# Gradient Boosting

Gradient Boosting Tree is another ensemble method of decision tree.

It makes trees to complement error of previous tree. This is difference with Random Forest.

Fundamentally, there is not randomness in gradient boosting.

Making **Loss Function** and Optimizing by **Gradient Descent**.


### Parameters

- learning_rate (of gradient descent)

In [1]:
from sklearn.datasets import load_breast_cancer
cancer = load_breast_cancer()

from sklearn.ensemble import GradientBoostingClassifier
from sklearn.model_selection import train_test_split

X_train, X_test, y_train, y_test = train_test_split(cancer.data, cancer.target, random_state=0)

In [2]:
gbrt = GradientBoostingClassifier(random_state=0)
gbrt.fit(X_train, y_train)

print("Train set accuracy: {:.3f}".format(gbrt.score(X_train, y_train)))
print("Test set accuracy: {:.3f}".format(gbrt.score(X_test, y_test)))

Train set accuracy: 1.000
Test set accuracy: 0.958


It is overfitted.

To avoid this, limitation on max depth (pre-prunning), or learning rate can be used.

In [3]:
gbrt = GradientBoostingClassifier(random_state=0, max_depth=1)
gbrt.fit(X_train, y_train)

print("Train set accuracy: {:.3f}".format(gbrt.score(X_train, y_train)))
print("Test set accuracy: {:.3f}".format(gbrt.score(X_test, y_test)))

Train set accuracy: 0.991
Test set accuracy: 0.972


In [4]:
gbrt = GradientBoostingClassifier(random_state=0, learning_rate=0.01)
gbrt.fit(X_train, y_train)

print("Train set accuracy: {:.3f}".format(gbrt.score(X_train, y_train)))
print("Test set accuracy: {:.3f}".format(gbrt.score(X_test, y_test)))

Train set accuracy: 0.988
Test set accuracy: 0.965


Usually, first thing to do is Random Forest which is common to use.

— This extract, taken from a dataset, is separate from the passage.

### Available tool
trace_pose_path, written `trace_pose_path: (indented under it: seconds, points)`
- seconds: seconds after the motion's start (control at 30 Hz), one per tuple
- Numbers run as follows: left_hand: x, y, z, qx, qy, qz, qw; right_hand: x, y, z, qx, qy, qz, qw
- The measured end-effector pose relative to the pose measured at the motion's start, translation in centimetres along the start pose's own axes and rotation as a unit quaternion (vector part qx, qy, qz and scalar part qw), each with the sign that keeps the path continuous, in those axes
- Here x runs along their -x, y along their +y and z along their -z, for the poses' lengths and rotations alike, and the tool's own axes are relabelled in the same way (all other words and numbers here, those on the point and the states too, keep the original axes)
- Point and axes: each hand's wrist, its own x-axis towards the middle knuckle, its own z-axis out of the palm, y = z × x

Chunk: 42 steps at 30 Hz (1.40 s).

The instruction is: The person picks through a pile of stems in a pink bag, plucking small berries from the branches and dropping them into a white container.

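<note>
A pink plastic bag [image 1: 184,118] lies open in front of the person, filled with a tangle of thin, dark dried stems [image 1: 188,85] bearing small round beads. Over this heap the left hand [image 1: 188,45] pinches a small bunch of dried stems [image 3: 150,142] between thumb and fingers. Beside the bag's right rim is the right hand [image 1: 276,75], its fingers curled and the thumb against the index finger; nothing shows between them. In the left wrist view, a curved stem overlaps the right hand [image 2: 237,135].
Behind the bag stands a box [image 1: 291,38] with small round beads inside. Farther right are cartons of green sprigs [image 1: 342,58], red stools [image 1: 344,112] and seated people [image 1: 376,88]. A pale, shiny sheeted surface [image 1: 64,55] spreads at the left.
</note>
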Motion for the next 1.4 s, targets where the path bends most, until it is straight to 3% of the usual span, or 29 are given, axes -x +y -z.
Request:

But for squeezing performance of model, Gradient Boosting can be used.

And **xgboost** is more preferable in real machine learning problem.

## Tip for parameter tune.

n_estimators and learning_rate are mainly influence on model.

In Random Forest, the n_estimators is bigger, the better.

But in gradient boosting, it cause overfitting. So, after set proper n_estimators, find proper learning rate.


Commonly, max_depth(or max_leaf_nodes) is set with very small number in gradient boosting(<= 5).